In order not to go into details, let us assume that the Rosenblatt perceptron solves the “parity” problem posed by Minsky. If on fingers, then the problem there is that despite the fact that the perceptron works in parallel to determine the even or odd number of units at the input, at least one node that would be connected to all inputs is required. Those. you need to know the global context.
And then we see that the value of parallel devices for tasks such as addition, multiplication, etc. getting not very high. The degree of parallelism on such basic things is minimal.
But suppose we have 4 points with values of 0 (no point) or 1 (there is a point). Then there are 16 combinations for which you need to answer whether the number of points is even. If we remove at least one combination, then the requirement of a global context becomes optional.
Then such a decision with R = 4 and with the loss of one stimulus - tells us the logic of the action. Let's lose the universality of the solution, but we will solve everything else and plus we will know on what incentive we are making a mistake.
This approach leads us to a specific device. Suppose a certain system G tells us how many points on the retina, i.e. will implement the invariant size. Then our training set (16 combinations) can be divided into 4 parts depending on the size. And then separately conduct training on different "columns" of intermediate neurons. What will it give? This will significantly reduce the number of links from the required 4 to 2. Why is this possible? Because each training sample does not contain the problem "in its entirety", and therefore does not require a solution to the problem of "parity" at all.

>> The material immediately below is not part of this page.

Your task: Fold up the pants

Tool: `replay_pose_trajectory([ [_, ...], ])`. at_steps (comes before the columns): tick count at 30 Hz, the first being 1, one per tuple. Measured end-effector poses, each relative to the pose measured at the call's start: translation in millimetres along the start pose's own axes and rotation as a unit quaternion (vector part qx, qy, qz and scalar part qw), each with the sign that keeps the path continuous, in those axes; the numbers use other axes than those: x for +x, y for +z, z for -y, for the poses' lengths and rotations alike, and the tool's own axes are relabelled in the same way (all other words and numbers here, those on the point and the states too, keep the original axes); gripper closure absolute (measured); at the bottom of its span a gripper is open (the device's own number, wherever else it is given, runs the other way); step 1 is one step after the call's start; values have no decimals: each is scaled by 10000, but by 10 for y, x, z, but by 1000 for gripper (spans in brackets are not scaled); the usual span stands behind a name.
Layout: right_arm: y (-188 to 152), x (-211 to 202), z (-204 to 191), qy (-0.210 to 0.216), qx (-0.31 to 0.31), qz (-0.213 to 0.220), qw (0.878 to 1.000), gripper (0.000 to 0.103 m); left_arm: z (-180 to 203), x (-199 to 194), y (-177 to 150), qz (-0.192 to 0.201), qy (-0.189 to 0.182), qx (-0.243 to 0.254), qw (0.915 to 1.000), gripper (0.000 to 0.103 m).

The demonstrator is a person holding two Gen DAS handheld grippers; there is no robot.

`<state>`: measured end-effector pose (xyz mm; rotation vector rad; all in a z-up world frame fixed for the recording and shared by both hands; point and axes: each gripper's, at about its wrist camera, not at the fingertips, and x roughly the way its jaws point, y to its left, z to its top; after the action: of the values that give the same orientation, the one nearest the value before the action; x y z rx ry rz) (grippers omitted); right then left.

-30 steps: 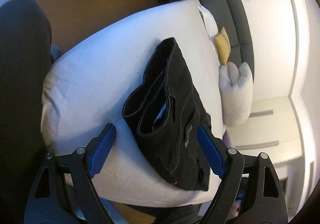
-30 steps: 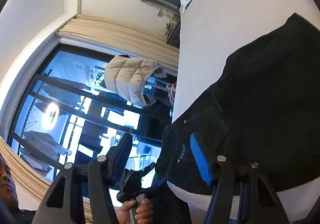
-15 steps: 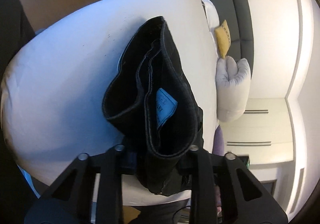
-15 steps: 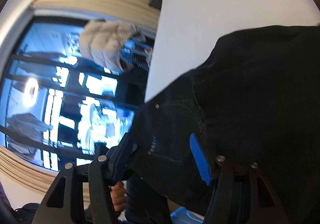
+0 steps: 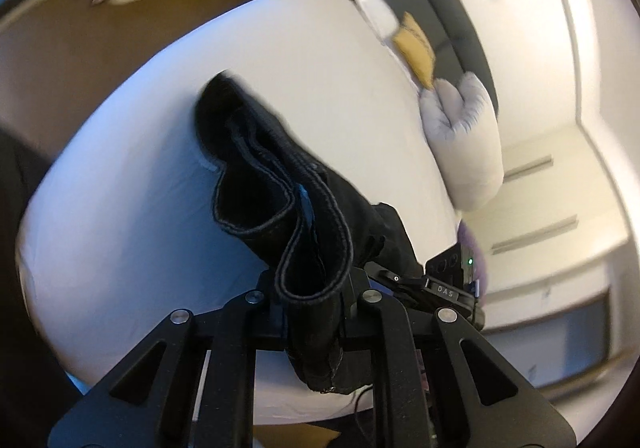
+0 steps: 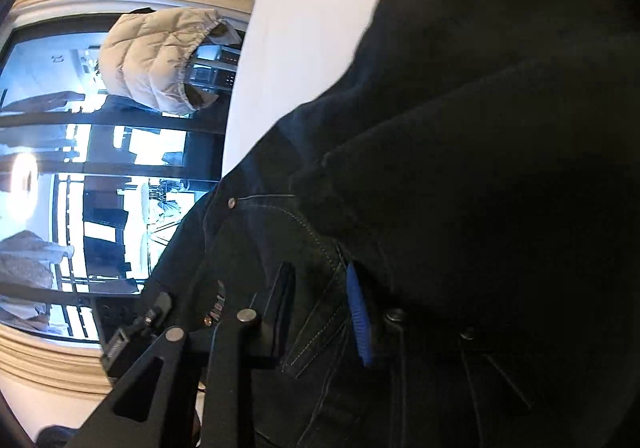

Using the invariant “size”, our problem became even degenerate, because knowledge of size = knowledge of the number of points, and using this knowledge it is already easier to say whether this number is even or not. But suppose we solve a problem where the existing invariant “size” does not so directly facilitate our task. What then? The relief will occur indirectly, the main thing with the help of the size invariant is the task will be divided into parts, and similarly to the "parity" task, the training sample will be divided, which will reduce the universality of the required solution. And again, an order of magnitude fewer connections will be needed than is needed to solve the problem in general.
On the way to the liquid perceptron
We now have to see what we should organize the system G, which in the particular case will implement the invariant "size". No miracle happened here? Of course not - our law on the need for a global context cannot be overcome.
Suppose we implement a system G as 4 threshold elements that are connected to all inputs, but they have different thresholds. Element a1 will pass a signal if the number of points is greater than zero, a2> 1, a3> 2, a4> 3. And again, we used all connections with everyone here and “overspent” the number of connections. But the fact is that logical structural adaptation without physical structural adaptation really gives little use.
But if we physically refuse for our system G to use the principle of connection of bonds, and replace it with a more physically suitable system of "fluid concentration", then the effect will already be observed (practical). Such a system of "fluid concentration" can be imagined as follows: suppose our perceptron floats in a fluid. The inputs send not only electrical signals through the bonds, but also chemically acting on the liquid. The liquid has a certain level of concentration of “acidity”. Intermediate neurons have different levels of tolerance for acidity. The more electrical signals appear at the inputs, the greater the level of concentration becomes in the liquid. And with an increase in the concentration level, certain groups of neurons that are less tolerant of “acidity” begin to “chop off”.
People familiar with neurophysiology will understand that the described system is essentially a simplified prototype of a biological neurosystem. But if in the theory of perceptrons previously only ideas about electrical interaction were used, now it becomes clear why chemical interaction is also necessary. If electrical interaction implements "focus", then chemical provides a "global context."